Work task: Retype all of the lines below with no changes.

☆ ☆ ☆

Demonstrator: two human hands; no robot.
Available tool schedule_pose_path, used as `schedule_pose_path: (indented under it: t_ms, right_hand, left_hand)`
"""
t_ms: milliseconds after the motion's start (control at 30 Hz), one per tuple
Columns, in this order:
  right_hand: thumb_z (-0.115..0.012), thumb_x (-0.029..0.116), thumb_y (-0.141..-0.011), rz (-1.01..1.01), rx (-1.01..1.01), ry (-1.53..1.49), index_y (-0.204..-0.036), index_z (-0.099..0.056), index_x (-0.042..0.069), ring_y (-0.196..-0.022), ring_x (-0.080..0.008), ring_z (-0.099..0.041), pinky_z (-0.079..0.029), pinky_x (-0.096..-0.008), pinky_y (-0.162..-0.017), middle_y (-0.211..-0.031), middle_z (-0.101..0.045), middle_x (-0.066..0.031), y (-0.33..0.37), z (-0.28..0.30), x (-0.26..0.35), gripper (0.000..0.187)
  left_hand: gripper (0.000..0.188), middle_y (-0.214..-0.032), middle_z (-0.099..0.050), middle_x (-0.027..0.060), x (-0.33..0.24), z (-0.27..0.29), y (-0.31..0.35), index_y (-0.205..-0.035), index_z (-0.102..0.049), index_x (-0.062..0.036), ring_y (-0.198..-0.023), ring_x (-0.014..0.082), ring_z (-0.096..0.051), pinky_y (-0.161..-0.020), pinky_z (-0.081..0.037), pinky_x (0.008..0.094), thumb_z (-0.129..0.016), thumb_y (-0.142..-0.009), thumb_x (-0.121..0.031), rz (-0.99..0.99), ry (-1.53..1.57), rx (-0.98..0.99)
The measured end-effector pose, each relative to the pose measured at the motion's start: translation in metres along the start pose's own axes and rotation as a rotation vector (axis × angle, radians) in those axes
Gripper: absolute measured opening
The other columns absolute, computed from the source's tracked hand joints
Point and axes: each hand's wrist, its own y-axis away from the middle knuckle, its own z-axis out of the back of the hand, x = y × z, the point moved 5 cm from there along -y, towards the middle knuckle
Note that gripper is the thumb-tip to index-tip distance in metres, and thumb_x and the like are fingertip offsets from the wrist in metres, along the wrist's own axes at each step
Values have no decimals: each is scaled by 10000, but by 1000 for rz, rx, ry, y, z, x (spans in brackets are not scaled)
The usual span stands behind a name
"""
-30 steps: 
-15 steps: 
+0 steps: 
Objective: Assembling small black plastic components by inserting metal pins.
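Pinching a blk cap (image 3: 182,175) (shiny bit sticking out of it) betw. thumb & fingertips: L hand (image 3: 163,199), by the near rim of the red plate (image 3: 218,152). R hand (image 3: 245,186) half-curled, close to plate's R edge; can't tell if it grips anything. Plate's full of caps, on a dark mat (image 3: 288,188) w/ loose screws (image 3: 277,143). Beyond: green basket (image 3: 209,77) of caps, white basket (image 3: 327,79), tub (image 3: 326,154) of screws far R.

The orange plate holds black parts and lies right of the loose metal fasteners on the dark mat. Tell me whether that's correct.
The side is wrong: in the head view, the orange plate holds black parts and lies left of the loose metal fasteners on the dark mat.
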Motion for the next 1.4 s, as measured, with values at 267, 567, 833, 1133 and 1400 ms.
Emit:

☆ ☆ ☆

Expected output:
Demonstrator: two human hands; no robot.
Available tool schedule_pose_path, used as `schedule_pose_path: (indented under it: t_ms, right_hand, left_hand)`
"""
t_ms: milliseconds after the motion's start (control at 30 Hz), one per tuple
Columns, in this order:
  right_hand: thumb_z (-0.115..0.012), thumb_x (-0.029..0.116), thumb_y (-0.141..-0.011), rz (-1.01..1.01), rx (-1.01..1.01), ry (-1.53..1.49), index_y (-0.204..-0.036), index_z (-0.099..0.056), index_x (-0.042..0.069), ring_y (-0.196..-0.022), ring_x (-0.080..0.008), ring_z (-0.099..0.041), pinky_z (-0.079..0.029), pinky_x (-0.096..-0.008), pinky_y (-0.162..-0.017), middle_y (-0.211..-0.031), middle_z (-0.101..0.045), middle_x (-0.066..0.031), y (-0.33..0.37), z (-0.28..0.30), x (-0.26..0.35), gripper (0.000..0.187)
  left_hand: gripper (0.000..0.188), middle_y (-0.214..-0.032), middle_z (-0.099..0.050), middle_x (-0.027..0.060), x (-0.33..0.24), z (-0.27..0.29), y (-0.31..0.35), index_y (-0.205..-0.035), index_z (-0.102..0.049), index_x (-0.062..0.036), ring_y (-0.198..-0.023), ring_x (-0.014..0.082), ring_z (-0.096..0.051), pinky_y (-0.161..-0.020), pinky_z (-0.081..0.037), pinky_x (0.008..0.094), thumb_z (-0.129..0.016), thumb_y (-0.142..-0.009), thumb_x (-0.121..0.031), rz (-0.99..0.99), ry (-1.53..1.57), rx (-0.98..0.99)
The measured end-effector pose, each relative to the pose measured at the motion's start: translation in metres along the start pose's own axes and rotation as a rotation vector (axis × angle, radians) in those axes
Gripper: absolute measured opening
The other columns absolute, computed from the source's tracked hand joints
Point and axes: each hand's wrist, its own y-axis away from the middle knuckle, its own z-axis out of the back of the hand, x = y × z, the point moved 5 cm from there along -y, towards the middle knuckle
Note that gripper is the thumb-tip to index-tip distance in metres, and thumb_x and the like are fingertip offsets from the wrist in metres, along the wrist's own axes at each step
Values have no decimals: each is scaled by 10000, but by 1000 for rz, rx, ry, y, z, x (spans in brackets are not scaled)
The usual span stands behind a name
"""
-30 steps: 
-15 steps: 
+0 steps: 
Objective: Assembling small black plastic components by inserting metal pins.
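Pinching a blk cap (image 3: 182,175) (shiny bit sticking out of it) betw. thumb & fingertips: L hand (image 3: 163,199), by the near rim of the red plate (image 3: 218,152). R hand (image 3: 245,186) half-curled, close to plate's R edge; can't tell if it grips anything. Plate's full of caps, on a dark mat (image 3: 288,188) w/ loose screws (image 3: 277,143). Beyond: green basket (image 3: 209,77) of caps, white basket (image 3: 327,79), tub (image 3: 326,154) of screws far R.

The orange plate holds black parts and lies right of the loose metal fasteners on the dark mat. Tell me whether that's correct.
The side is wrong: in the head view, the orange plate holds black parts and lies left of the loose metal fasteners on the dark mat.
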Motion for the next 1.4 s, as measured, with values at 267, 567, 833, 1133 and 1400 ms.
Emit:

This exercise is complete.